1. Get Your Angles Right!
Train from all angles. Think about all the different positions your arm can be in while you carry out the action of flexing your bicep - you should try to incorporate as many of these positions as possible into your exercises. For example you could do 4 sets on the cable curls, 2 sets close grip then 2 sets wide grip. Maybe 3 sets of preacher curls with a neutral grip, hammer curls with the dumb bells (palms facing inwards) or regular bicep curls with dumb bells (palms facing upwards); I would only use 2 or 3 of those exercises per workout, not all at once. Use your imagination and hit those biceps from as many different angles as possible!
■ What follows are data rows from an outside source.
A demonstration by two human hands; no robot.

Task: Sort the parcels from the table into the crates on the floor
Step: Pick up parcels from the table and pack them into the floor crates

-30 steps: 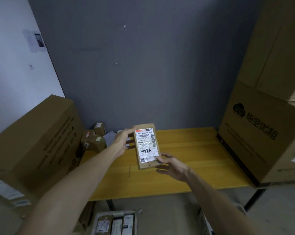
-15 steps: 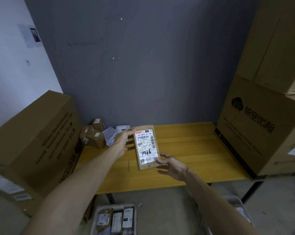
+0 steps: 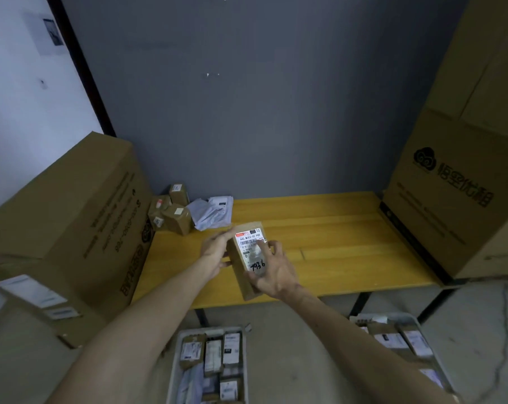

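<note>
Head view. Flat brown cardboard parcel with white label [image 3: 237,259], marked 7936, held over front-left of yellow wooden table [image 3: 343,243], near its front edge. Left hand [image 3: 216,249]: fingers together, pinching parcel's left edge. Right hand [image 3: 276,271]: fingers spread, wrapped round lower right. Back-left corner: three small brown boxes [image 3: 176,218]. Hemmed by two large cartons, left carton [image 3: 66,217], right carton [image 3: 451,205]. Below: two grey plastic bins, left crate [image 3: 175,365], right crate [image 3: 416,320], floor strip between.

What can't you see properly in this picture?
All in the head view:
1) Small print on the parcel label: tiny, blurred, partly under the right hand.
2) Left crate and right crate: cut off by the bottom edge and partly behind the arms, so their parcels can't be counted.
3) Labels on the small boxes at the table's back: too small.
</note>
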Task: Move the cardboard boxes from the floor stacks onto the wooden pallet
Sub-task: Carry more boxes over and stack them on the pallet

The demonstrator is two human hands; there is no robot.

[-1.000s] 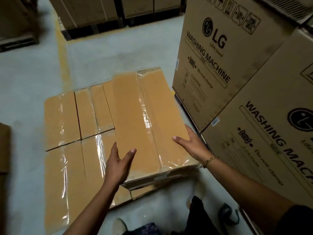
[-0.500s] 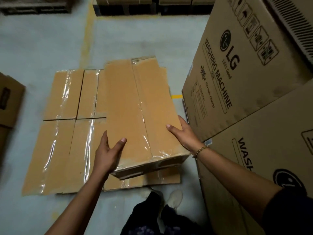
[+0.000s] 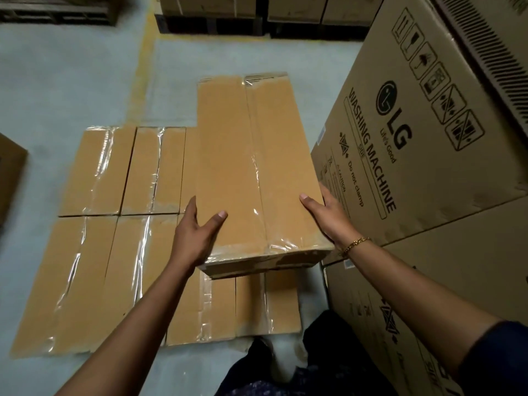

It is important to make sure you are keeping your body guessing, and that means hitting different set and rep ranges and at different intensities; you can start with warm up sets. For every exercise grab the light weights first and just get pumping, 15-20 reps getting blood to the arms - prepare your body properly! To vary your reps you can do it in so many ways, from the standard 3 sets of 10 or 3 sets of 8 it is time to evolve. You may decide to do a set of 12, then a set of 8-10 with heavier weight, then a set of 6-8 even heavier. If you are really going for size you could do 3 sets (8 reps, 7 reps, 6 reps) or at the other end of the scale you could 3 sets working to failure (obviously your maximum will decrease each time). Preacher curl is a great exercise for including 'negative reps' by which you lift the weight at regular pace but release as slowly as possible on the downwards phase. A real killer for this could be 3 sets of 8 (normal reps) +3 (negative reps - releasing for 10 secs each time).
3. Little and Large
Growth Hormone. Please bear in mind that this doesn't just pertain to training your biceps, it applies for other areas too! It is vital to remember that the release of this hormone encourages our muscles to grow to the extent that they do - so as common sense would have it, the more growth hormone you can produce during your work outs, the more you can expect to grow! So if you are training biceps alone for a whole session, we immediately have a problem. As established earlier the biceps only make up a third of the upper arm, so you can imagine how small the muscle group really is in relation to the rest of the body. This is part of the thinking behind training in 'splits' - by pairing up large muscle groups with smaller muscle groups (eg. Monday - Back and Triceps, Wednesday - Chest and Biceps, Friday - Shoulders and Legs) you can train them together and ensure that you are producing greater levels of growth hormone during your workouts.
Ensure you are working a larger muscle group in the same session as your biceps!